The Mail & Guardian newspaper has published a correction to its story on corruption investigations regarding unions, so clearing Corruption Watch’s name. Evidence for the story, said the ombud, was simply thin.
By Corruption Watch Reporter
Corruption Watch’s name has been cleared after the Mail & Guardian published a correction to its lead story in its 19 April edition, which suggested that the organisation was investigating leaders of unions affiliated to Cosatu.
The article, which has since received vigorous rebuttals from Corruption Watch, including a statement from the organisation’s board, claimed: “Corruption Watch is investigating leaders of at least four Cosatu affiliates for alleged corruption related to their union members’ investment money.”
The general secretary of Cosatu, Zwelinzima Vavi, sits on the board of CW and the Mail & Guardian implied that the investigations it referred to were related to a leadership battle in which he is involved within the confederation of unions. It is a member of the tripartite alliance along with the South African Communist Party and the ANC.

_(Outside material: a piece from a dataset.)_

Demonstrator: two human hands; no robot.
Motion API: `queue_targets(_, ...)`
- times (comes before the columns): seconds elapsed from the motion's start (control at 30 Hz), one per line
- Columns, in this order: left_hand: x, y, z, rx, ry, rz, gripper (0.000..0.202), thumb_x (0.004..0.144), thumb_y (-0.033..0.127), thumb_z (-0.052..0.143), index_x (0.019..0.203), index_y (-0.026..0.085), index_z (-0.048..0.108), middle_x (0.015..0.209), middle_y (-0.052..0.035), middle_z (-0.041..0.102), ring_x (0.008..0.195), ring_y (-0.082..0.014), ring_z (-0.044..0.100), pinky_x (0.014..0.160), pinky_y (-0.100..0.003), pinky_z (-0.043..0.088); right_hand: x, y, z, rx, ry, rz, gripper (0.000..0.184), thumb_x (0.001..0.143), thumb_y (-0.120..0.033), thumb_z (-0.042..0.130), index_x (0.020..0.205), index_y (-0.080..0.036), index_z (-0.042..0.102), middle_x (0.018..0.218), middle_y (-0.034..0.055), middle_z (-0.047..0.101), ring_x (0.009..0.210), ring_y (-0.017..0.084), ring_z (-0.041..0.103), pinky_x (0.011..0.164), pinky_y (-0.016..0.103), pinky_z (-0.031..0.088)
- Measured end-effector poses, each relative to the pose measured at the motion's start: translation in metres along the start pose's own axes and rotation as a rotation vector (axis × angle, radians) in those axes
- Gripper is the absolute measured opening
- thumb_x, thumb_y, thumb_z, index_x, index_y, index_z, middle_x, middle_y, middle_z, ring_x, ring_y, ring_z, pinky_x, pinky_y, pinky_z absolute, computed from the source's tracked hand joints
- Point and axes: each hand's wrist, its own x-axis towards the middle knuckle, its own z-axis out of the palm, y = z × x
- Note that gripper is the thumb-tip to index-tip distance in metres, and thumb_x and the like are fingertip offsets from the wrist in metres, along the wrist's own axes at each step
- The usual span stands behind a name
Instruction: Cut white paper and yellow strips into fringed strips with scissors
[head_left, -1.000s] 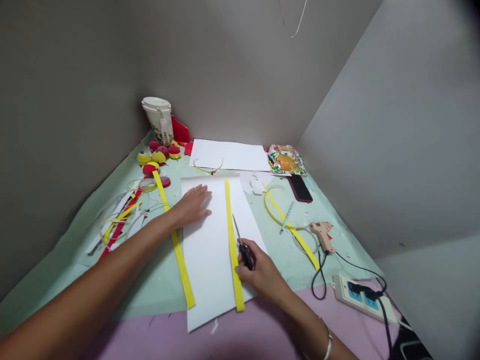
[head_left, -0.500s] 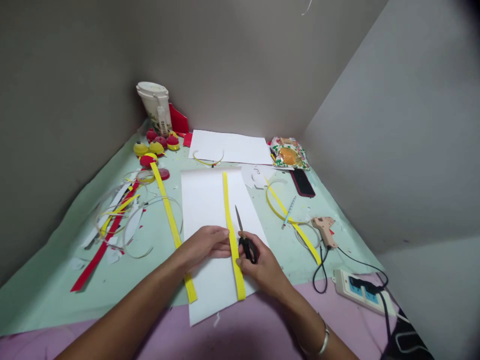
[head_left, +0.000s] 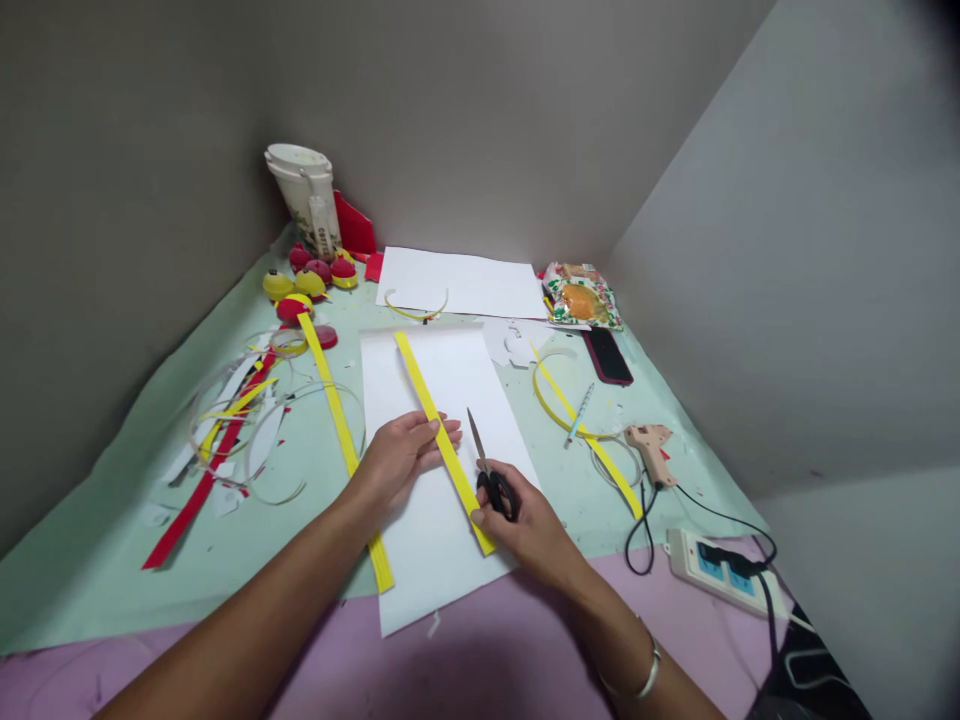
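A long white paper sheet (head_left: 420, 530) lies in front of me with a yellow strip (head_left: 420, 385) slanting across it. My left hand (head_left: 405, 455) pinches the strip's middle, fingers closed over it. My right hand (head_left: 529, 525) grips black-handled scissors (head_left: 487, 475), blades closed and pointing away from me, and also touches the near end of the strip. A second yellow strip (head_left: 337, 420) lies along the sheet's left edge, under my left wrist.
Red and yellow paper scraps (head_left: 225, 430) lie at left, small red and yellow domes (head_left: 307, 285) and a cup (head_left: 304, 195) at the back. Another white sheet (head_left: 465, 285), a snack packet (head_left: 581, 300), a phone (head_left: 607, 355), a glue gun (head_left: 651, 450) and a power strip (head_left: 724, 575) are at right.
My left hand came back from the sheet's left side to the yellow strip and took hold of it. The strip's far end has swung to the left and it now lies slanted.
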Motion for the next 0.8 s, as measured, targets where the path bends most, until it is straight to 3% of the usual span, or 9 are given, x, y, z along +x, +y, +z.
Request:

CW Executive Director David Lewis said in a statement which was published in the original article: “Five Cosatu affiliates were implicated in eight of the reports [received over the first year of CW’s existence]: Satawu, Popcru, Saccawu, Pawusa and Ceppwawu.
“We conducted a preliminary investigation into one of these, namely a report alleging corruption in Satawu,” Lewis said. “However, when we read media reports to the effect that formal charges have been levelled against certain Satawu officials we decided not to proceed with our investigation on the ground that we were unlikely to add value to the police investigation … In several other instances where the complaints submitted to us had been previously reported to the public protector, we passed on the information that we received to the public protector.”
The newspaper’s ombud, Franz Kruger, referred to the original article in his column, which centred on the need for journalists to lean on facts. “Stories like last week’s front page lead report moved too quickly to the big-picture issue of conflict around Vavi without having established clearly enough the facts around various corruption inquiries into union leaders. Evidence for the key factual basis of the story was simply thin.”
CW deputy director Bongi Mlangeni said about the correction: “We are pleased they have recognised their error and corrected the false claims made last week.”